Zell- und Mikrobiologie

Optimized cell culture: for bench and beyond

The Nunc Cell Factory system offers a highly effective, sterile solution for a wide range of cell culture needs, from small scale research to GMP scale operations.

Nunc Cell Factory system

An ongoing demand for novel bio-pharmaceuticals, the increasing complexity of the production of biologics and a need for larger production capacity are all factors that have applied pressure to the cell culture process and its associated technologies. Cell culturing and its resources have evolved and scientists now work across numerous transformation established cell lines, primary cells and uniquely demanding cell types (e.g. stem cells) which is creating new challenges for bench and commercial scale processes. As such, the application of validated cell culture systems is essential for the safe, efficient production of monoclonal antibodies, therapeutic proteins, drugs and vaccines.

While much of the initial basic cell culture science takes place in the research lab, this work often needs to be scaled up in order to accommodate commercial requirements including process optimization and validation. Scaling up cell culture processes can prove difficult for many organizations as there are numerous regulatory and technological considerations, GMP compliance and the ever-present need to guard and prevent batch variability and contamination. A significant amount of time and effort goes into early stage research and it is therefore imperative that the transition from bench to industrial scale be an obvious and natural extension of the bench top cultivation conditions.


The development of the Thermo Scientific™ Nunc™ Cell Factory™ system has been driven by the need to support the commercialization of cell culture processes with a simple and effective solution. The Cell Factory system is a multi-layered solution designed for the cultivation of adherent cells ranging in scales: from a 1–2 layer system ideal for research needs, up to 40 layers for industrial scale culture, providing up to 25,280 cm2 of cell culture surface area.

The Thermo Scientific™ Nunclon™ Delta certified cell culture surface offers consistent cell culture performance from layer to layer across multiple formats. All Cell Factory systems are certified to a Sterility Assurance Level (SAL) of 10-6 achieved following ISO 11137-2 guidelines.

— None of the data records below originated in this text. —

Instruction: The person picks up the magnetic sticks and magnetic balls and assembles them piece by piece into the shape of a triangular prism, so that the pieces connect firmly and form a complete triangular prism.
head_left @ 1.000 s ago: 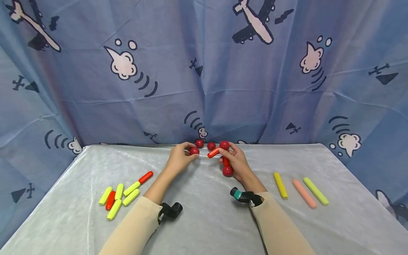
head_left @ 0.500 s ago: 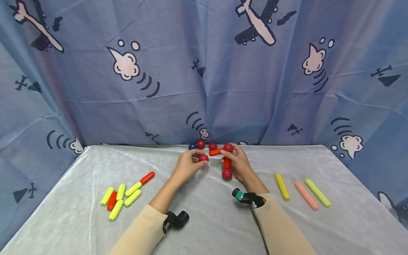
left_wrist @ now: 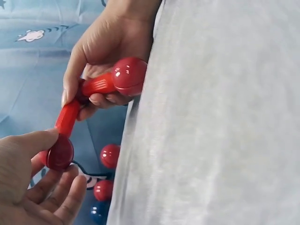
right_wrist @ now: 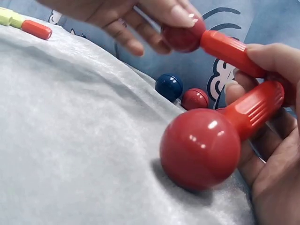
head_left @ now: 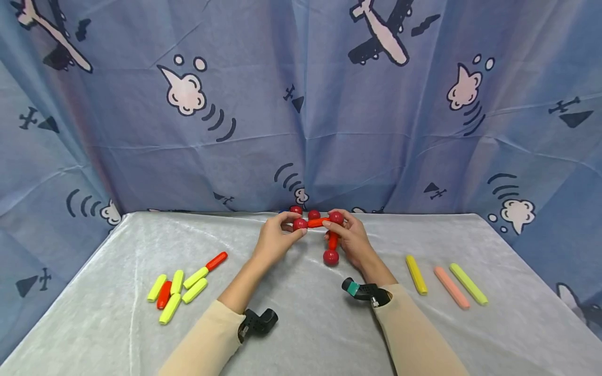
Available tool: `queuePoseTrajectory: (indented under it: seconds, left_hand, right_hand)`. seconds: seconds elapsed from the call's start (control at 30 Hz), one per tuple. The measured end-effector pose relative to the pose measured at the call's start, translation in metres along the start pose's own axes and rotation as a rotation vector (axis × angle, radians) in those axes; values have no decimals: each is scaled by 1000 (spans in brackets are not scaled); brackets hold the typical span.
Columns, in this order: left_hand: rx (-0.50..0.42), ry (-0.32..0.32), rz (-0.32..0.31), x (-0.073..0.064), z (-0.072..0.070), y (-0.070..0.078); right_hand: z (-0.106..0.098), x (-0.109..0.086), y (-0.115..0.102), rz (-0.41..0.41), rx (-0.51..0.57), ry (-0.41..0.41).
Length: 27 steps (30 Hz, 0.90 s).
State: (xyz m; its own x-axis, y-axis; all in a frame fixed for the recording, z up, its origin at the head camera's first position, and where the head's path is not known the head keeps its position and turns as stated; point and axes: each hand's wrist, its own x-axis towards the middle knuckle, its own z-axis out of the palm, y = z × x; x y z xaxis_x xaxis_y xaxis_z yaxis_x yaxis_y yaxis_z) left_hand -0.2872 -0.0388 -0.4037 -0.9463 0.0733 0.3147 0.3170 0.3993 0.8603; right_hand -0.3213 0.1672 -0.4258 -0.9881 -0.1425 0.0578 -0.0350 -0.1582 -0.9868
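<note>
Roughly crosswise runs red rod (head_left: 316,223); second rod (head_left: 333,241) points nearward.

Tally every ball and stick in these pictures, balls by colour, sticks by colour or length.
Red balls: 5
Blue balls: 1
Red sticks: 4
Short yellow-green sticks: 5
Long sticks: 3
Total: 18

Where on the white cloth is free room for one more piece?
Bare: the cloth between the two sleeves, and right of the long green stick to the cloth's right edge. Crowded: the far middle, with left hand, right hand, their red pieces and loose balls, and the left side, with short sticks.
</note>
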Motion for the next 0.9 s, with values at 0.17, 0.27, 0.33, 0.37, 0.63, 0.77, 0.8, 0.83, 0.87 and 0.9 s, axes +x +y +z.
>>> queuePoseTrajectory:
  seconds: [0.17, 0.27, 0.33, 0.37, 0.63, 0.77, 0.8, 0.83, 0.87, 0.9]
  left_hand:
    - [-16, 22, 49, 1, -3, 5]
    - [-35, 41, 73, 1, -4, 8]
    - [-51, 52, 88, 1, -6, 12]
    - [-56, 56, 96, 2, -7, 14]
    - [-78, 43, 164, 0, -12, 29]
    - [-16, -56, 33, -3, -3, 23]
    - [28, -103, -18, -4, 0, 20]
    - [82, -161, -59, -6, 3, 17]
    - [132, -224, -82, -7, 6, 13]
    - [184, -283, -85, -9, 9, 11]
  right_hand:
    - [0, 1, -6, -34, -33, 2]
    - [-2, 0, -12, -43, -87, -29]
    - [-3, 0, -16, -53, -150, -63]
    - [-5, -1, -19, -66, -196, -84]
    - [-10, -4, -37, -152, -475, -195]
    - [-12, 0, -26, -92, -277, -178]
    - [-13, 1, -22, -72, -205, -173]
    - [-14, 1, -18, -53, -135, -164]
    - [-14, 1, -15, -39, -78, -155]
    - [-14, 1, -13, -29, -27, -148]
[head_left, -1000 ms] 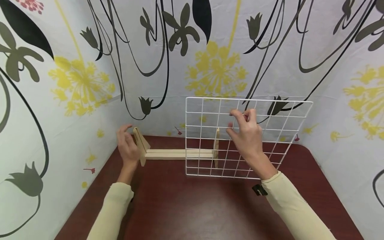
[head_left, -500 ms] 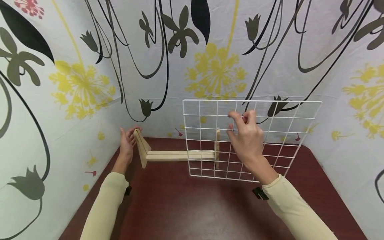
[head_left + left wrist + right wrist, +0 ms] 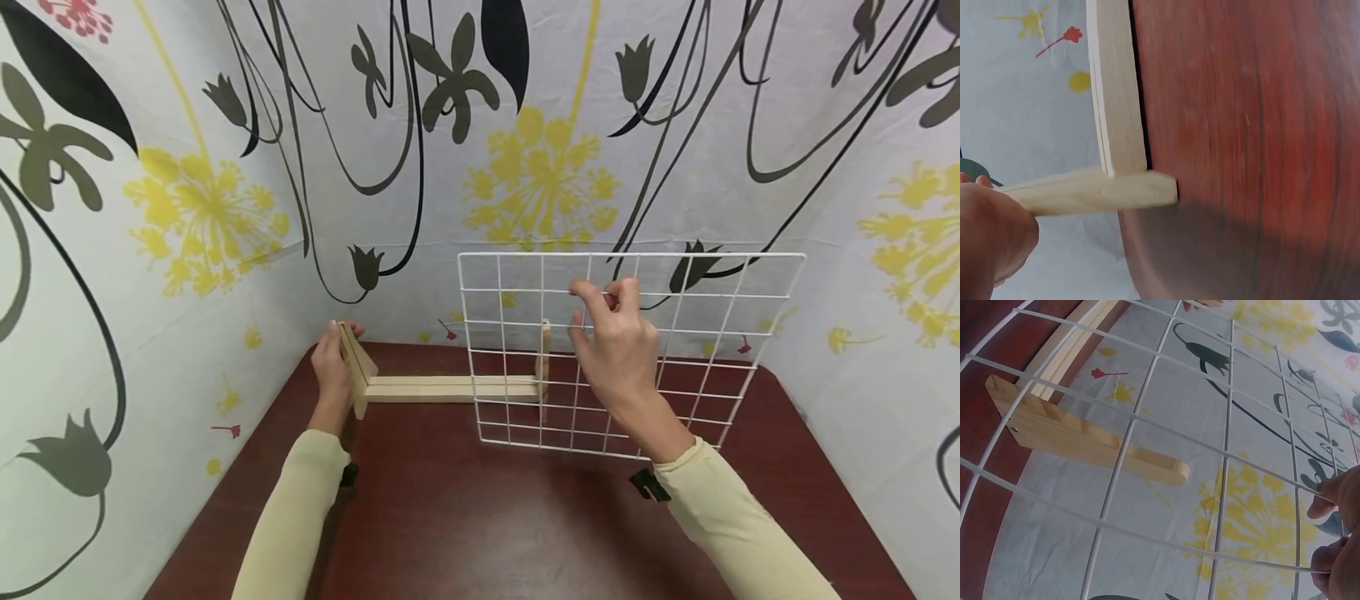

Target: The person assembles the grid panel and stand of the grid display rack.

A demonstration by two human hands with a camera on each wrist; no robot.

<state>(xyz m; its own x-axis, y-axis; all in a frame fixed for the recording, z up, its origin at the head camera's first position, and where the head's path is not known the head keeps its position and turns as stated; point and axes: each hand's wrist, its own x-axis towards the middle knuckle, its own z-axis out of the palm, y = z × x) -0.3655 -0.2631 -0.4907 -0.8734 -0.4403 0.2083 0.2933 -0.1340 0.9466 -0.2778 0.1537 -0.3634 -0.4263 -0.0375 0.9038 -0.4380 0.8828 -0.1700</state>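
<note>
At the table's far left, my left hand holds the upper part of a wooden stand's left upright, fingers passing behind it. A pale crossbar joins this upright to a second one at right. In the left wrist view the hand is round the upright's upper end, its fingertips mostly hidden. My right hand grips a white wire grid panel near its upper middle and holds it raised, slightly tilted. The panel stands in front of the right upright, which shows through the wires in the right wrist view.
A dark red-brown table lies beneath the stand. Flower-printed cloth encloses the back and both sides, close behind the stand. Small black devices sit at the wrists, by the sleeve cuffs.
My left hand has gone from loosely beside the left upright to holding its upper part. The panel's right side has swung outward to the right; the right hand has hardly moved.
</note>
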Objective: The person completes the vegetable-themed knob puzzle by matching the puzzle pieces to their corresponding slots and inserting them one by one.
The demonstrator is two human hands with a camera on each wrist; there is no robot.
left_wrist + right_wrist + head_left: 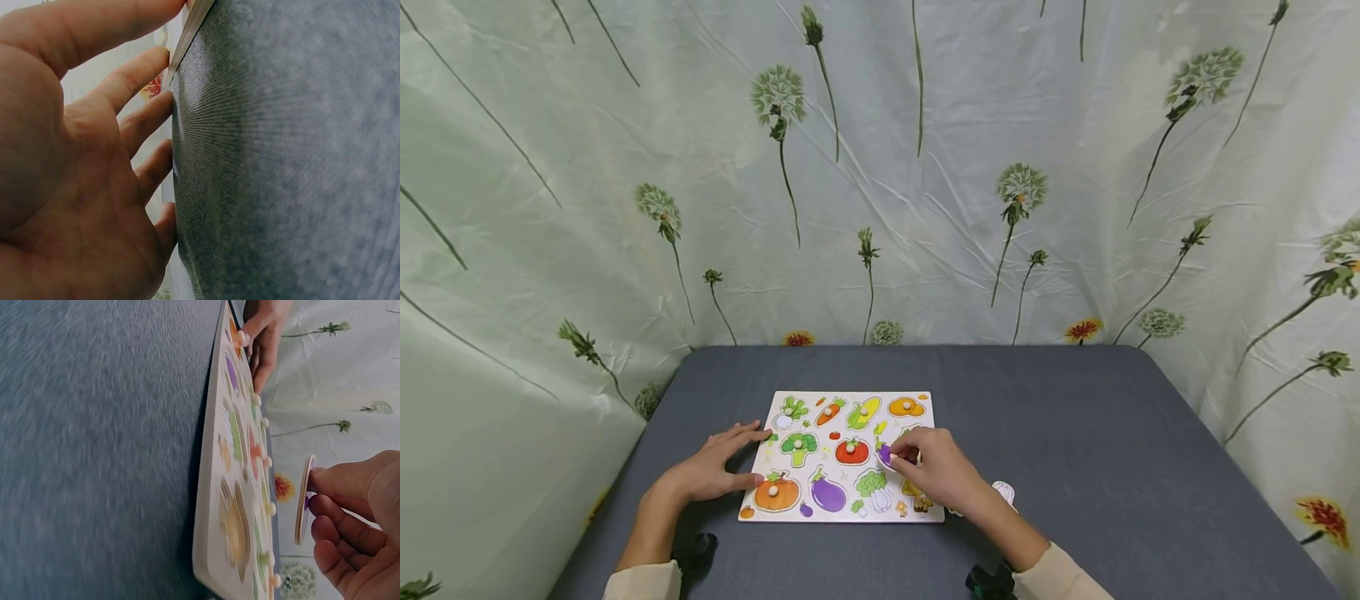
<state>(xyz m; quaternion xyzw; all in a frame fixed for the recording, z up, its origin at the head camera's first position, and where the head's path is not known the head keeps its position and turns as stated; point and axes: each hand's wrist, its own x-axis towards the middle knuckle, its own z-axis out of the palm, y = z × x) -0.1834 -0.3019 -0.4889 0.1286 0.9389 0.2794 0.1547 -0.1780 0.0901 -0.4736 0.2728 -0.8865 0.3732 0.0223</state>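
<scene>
A wooden vegetable knob puzzle board (838, 517) lies on the grey cloth. My right hand (942, 467) pinches an eggplant piece (883, 455) above the board's right half. In the right wrist view that piece (302, 509) is held on edge, apart from the board. My left hand (718, 461) touches the board's left edge with thumb and fingertips, its fingers spread. Knobbed pieces sit in the board, among them a tomato (852, 452), a broccoli (799, 448) and a pumpkin (777, 493). The eggplant recess (828, 493) and the bok choy recess (875, 490) show no knob.
Beside my right forearm lies a loose white-edged piece (1003, 492), partly hidden by the arm. Dark objects (696, 554) show near both wrists. A curtain with dandelion prints (925, 208) hangs behind the table (1075, 417).
</scene>
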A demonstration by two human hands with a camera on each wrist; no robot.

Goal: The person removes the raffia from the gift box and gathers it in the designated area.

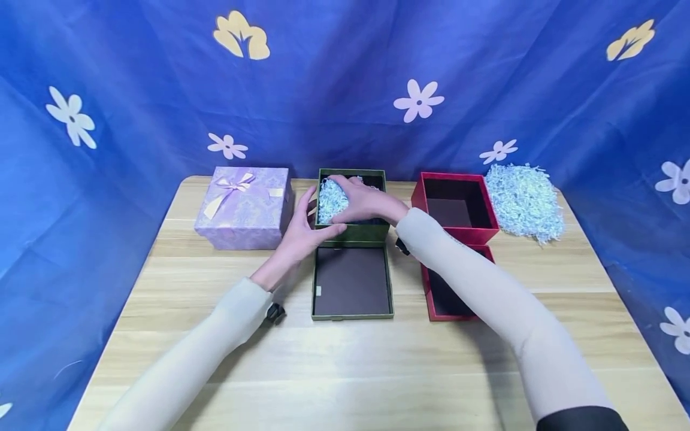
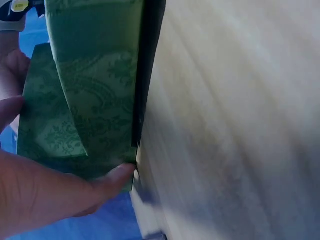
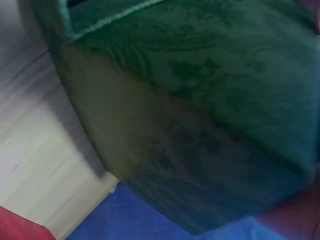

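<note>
Counter, far side, centre: green box could skid or tip if pushed off-centre. Left grip is holding its near-left corner; a slip loses the brace. Blue shred inside may spring over the rim. Hidden: box floor; right grip's underside, can't tell if clutching shred. Right-wrist view: blurred.

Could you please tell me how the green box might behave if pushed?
The green box probably stays stiff, given its straight walls and crisp edges. Its flat sides make rolling unlikely; its fluffy blue shredded filling probably adds little weight.
</note>
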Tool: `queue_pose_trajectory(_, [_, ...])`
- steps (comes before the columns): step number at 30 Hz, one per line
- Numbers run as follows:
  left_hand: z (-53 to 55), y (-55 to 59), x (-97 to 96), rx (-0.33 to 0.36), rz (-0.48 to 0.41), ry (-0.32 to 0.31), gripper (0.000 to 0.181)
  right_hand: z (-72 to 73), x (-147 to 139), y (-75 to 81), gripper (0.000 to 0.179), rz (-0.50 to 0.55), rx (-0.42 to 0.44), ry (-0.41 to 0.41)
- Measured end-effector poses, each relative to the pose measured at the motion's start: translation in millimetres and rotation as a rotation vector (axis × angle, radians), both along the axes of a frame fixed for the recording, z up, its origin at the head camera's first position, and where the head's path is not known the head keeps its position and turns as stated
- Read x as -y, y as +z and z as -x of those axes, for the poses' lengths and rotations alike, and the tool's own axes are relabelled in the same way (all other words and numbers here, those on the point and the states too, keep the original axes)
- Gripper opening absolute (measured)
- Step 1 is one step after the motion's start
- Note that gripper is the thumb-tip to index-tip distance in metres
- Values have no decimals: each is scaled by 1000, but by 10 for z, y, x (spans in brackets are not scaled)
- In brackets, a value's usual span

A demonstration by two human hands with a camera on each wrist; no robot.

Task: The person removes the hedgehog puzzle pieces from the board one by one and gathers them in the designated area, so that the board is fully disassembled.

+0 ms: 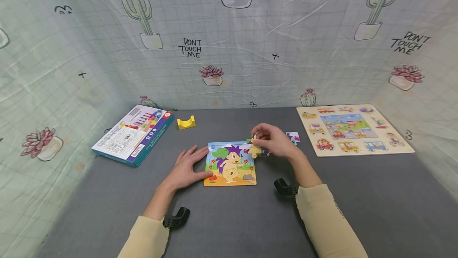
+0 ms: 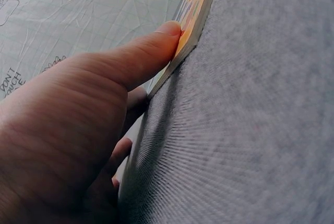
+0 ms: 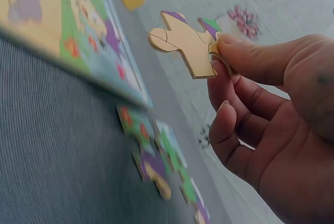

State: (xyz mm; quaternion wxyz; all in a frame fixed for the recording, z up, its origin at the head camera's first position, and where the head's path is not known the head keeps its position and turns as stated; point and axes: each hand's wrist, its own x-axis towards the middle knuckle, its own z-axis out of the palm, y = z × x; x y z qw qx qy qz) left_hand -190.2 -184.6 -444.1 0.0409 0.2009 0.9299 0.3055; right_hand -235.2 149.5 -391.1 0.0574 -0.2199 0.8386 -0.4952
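A square hedgehog jigsaw puzzle board (image 1: 229, 183) lies on the dark table. My left hand (image 1: 187, 172) rests along its left edge with fingers fairly straight. In the left wrist view, the thumb (image 2: 151, 51) presses on the board's orange corner. Above the board's right side, my right hand (image 1: 275, 140) pinches a tan puzzle piece (image 3: 185, 51) with purple and green tips between thumb and fingers. Several loose puzzle pieces (image 3: 143, 130) lie right of the board, partly hidden under that hand in the head view. One loose piece (image 1: 293, 136) shows behind the hand.
A blue-and-white box (image 1: 130, 136) lies at the back left, with a yellow arched block (image 1: 186, 123) beside it. At the back right is a wooden vehicle puzzle board (image 1: 350, 150). A printed cloth (image 1: 250, 71) hangs behind the table.
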Motion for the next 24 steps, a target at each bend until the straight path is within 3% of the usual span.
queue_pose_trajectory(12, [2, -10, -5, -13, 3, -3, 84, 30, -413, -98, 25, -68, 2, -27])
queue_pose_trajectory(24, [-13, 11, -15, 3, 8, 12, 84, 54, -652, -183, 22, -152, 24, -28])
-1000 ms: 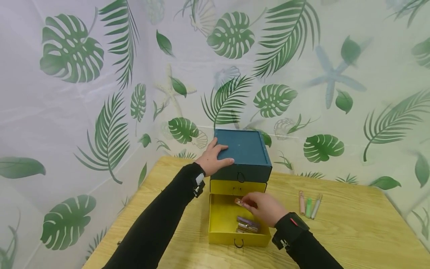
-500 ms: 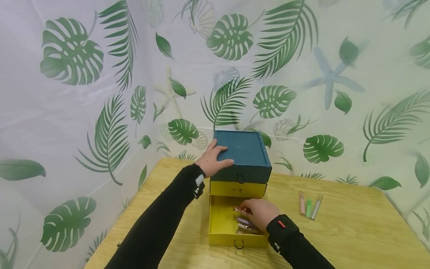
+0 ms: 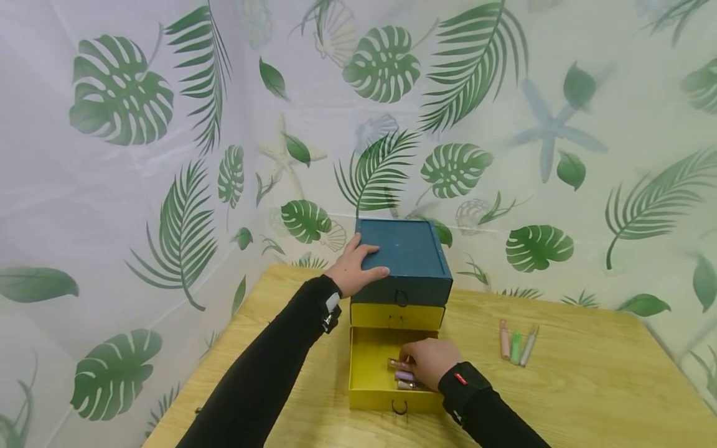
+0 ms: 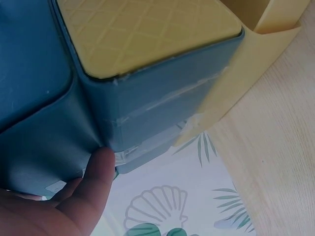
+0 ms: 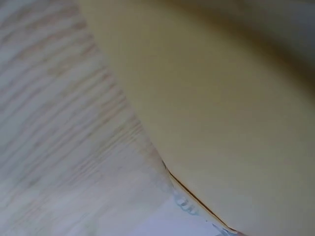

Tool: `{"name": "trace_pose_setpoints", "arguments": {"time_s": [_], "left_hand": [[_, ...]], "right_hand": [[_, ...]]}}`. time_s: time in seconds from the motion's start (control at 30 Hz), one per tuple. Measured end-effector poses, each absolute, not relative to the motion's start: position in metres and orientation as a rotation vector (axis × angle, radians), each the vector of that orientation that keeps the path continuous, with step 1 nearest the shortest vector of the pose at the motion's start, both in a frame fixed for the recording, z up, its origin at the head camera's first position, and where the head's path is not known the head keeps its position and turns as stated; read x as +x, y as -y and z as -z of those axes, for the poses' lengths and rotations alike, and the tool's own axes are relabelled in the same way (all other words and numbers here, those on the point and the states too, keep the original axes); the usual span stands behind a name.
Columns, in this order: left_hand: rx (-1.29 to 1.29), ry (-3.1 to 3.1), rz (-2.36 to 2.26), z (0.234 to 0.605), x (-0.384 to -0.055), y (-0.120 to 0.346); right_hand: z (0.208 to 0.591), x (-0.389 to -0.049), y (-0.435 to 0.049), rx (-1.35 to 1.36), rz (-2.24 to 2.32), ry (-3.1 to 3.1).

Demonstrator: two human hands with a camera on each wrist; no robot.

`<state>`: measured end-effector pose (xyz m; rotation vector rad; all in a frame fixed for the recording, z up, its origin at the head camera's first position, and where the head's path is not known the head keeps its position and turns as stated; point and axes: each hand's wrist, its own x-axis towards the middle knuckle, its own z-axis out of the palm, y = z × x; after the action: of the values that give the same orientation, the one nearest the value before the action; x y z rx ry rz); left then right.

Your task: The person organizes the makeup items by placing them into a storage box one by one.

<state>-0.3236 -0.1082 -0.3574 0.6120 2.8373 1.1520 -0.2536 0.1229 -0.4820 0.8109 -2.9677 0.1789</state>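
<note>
While the left hand point(image 3: 351, 269) lies flat on the box point(image 3: 404, 256), the right hand point(image 3: 428, 363) pinches a pen point(image 3: 396, 363) inside the drawer point(image 3: 366, 361) below.

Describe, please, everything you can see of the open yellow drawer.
The yellow drawer is the lowest of the blue-topped box and stands pulled out over the wooden table. It looks like thin plastic or card, with a small dark ring pull on its front. A few small pens lie inside, where the right hand reaches.

yellow drawer wall point(image 5: 221, 123), wooden table point(image 5: 64, 147)
</note>
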Motion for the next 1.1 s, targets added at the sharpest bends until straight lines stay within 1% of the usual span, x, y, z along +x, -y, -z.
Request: {"name": "trace_pose_setpoints", "arguments": {"time_s": [0.6,0.73,0.87,0.97,1.1], "left_hand": [[0.608,-2.829,-1.160,0.360,-0.326,0.110],[0.609,-2.832,-1.159,0.359,-0.325,0.110],[0.600,-2.835,-1.150,0.359,-0.325,0.109],[0.595,-2.832,-1.150,0.359,-0.325,0.109],[0.598,-2.823,-1.159,0.358,-0.325,0.109]], "right_hand": [[0.480,-0.253,-0.125,0.883,-0.289,2.971],[0.478,-0.256,-0.128,0.879,-0.428,2.998],[0.477,-0.260,-0.138,0.870,-0.682,2.996],[0.472,-0.263,-0.150,0.819,-0.859,2.956],[0.467,-0.265,-0.169,0.725,-0.934,2.906]]}}
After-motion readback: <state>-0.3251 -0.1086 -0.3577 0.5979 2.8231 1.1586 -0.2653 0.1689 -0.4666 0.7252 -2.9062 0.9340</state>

Consistency from top to bottom

1. A: Images showing similar cell density and morphology in the top, middle, and bottom layers of the Cell Factory system. B: Images showing cell density in the entire growth surface of the top, middle, and bottom layers of the Cell Factory system. Note the growth pattern within the bottom layer due to vibrational effects during incubation; however, this is not detrimental to cell growth.

Traditional multi-layered cell culture systems have been used in the production of vaccines, recombinant proteins and the generation of cell mass where investigators hope to maximize output while keeping the footprint to a minimum. However, there has been concern of a possible lack of consistency in the quality of culture between layers resulting from the fact that it is challenging to view the culture conditions within the middle layers.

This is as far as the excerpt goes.